- THE TASK
After finding the line with "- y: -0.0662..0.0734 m" in the data below, set down exactly each line through the one with "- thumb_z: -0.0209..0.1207", inclusive, and stop there.

..........

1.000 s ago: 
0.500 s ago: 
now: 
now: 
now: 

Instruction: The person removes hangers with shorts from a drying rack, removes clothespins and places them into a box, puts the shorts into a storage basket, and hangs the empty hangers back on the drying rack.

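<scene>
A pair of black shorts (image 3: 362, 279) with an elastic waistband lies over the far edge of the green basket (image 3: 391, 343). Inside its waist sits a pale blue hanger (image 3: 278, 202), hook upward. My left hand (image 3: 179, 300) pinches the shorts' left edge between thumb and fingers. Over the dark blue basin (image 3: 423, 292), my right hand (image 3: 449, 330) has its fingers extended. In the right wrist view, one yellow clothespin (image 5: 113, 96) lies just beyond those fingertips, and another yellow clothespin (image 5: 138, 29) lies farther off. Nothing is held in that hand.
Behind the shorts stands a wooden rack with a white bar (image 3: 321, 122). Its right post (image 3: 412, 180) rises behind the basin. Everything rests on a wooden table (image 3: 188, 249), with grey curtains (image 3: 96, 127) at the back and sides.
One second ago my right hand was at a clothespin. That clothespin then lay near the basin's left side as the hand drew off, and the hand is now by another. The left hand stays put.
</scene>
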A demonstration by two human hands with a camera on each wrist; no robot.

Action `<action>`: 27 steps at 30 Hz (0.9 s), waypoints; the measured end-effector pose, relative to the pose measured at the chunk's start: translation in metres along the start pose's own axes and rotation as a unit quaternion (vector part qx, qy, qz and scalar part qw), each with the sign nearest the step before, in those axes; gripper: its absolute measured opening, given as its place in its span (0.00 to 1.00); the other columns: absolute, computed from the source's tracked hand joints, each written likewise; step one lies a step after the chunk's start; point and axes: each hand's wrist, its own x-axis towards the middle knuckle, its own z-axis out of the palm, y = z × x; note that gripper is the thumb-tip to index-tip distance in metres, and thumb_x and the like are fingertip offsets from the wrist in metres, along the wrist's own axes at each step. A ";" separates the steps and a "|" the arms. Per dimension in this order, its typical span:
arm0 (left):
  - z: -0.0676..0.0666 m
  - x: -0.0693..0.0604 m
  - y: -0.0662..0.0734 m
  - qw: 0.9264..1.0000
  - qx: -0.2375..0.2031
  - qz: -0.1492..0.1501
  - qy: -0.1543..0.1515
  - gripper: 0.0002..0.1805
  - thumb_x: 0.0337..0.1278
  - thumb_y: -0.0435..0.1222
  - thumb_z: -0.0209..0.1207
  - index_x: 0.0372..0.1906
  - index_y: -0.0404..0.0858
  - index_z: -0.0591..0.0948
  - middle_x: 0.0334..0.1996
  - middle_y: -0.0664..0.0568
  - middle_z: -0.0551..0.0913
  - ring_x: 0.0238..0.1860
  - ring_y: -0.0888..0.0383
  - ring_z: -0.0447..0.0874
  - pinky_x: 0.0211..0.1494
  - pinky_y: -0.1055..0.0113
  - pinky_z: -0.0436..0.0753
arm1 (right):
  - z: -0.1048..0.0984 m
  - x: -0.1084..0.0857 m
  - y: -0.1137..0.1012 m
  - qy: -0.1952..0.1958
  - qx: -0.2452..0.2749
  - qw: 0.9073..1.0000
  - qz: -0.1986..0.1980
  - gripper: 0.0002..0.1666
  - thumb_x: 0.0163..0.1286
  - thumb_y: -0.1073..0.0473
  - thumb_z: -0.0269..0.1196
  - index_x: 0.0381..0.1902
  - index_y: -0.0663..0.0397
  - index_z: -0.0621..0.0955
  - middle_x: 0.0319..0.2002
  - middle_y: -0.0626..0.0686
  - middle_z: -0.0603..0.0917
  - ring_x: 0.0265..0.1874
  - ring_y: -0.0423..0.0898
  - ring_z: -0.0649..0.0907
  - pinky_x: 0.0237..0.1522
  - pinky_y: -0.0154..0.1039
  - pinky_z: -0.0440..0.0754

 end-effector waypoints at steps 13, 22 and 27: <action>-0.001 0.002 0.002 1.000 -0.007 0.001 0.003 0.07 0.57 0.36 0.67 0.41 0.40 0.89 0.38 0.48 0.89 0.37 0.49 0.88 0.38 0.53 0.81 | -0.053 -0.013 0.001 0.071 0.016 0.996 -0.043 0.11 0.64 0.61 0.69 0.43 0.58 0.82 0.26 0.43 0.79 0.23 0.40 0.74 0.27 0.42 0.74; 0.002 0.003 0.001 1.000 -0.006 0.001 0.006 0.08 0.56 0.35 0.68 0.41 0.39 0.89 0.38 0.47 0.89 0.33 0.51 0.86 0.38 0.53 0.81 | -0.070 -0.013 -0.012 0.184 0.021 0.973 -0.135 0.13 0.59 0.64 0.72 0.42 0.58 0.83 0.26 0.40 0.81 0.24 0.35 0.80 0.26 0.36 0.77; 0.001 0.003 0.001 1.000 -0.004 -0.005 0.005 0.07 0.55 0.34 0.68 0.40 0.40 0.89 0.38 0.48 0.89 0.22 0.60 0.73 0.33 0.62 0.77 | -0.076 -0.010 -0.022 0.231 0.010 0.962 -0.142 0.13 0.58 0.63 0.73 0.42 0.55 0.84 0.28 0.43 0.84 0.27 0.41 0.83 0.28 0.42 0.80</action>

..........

- EXPECTED OUTPUT
  - y: -0.0662..0.0734 m
  - qw: 0.9264..1.0000
  - qx: -0.2375..0.2031
  - qz: -0.1492..0.1501
  - qy: -0.1543..0.1515
  - gripper: 0.0002..0.1805
  - thumb_x: 0.0337..0.1278
  - thumb_y: -0.0435..0.1222
  - thumb_z: -0.0209..0.1207

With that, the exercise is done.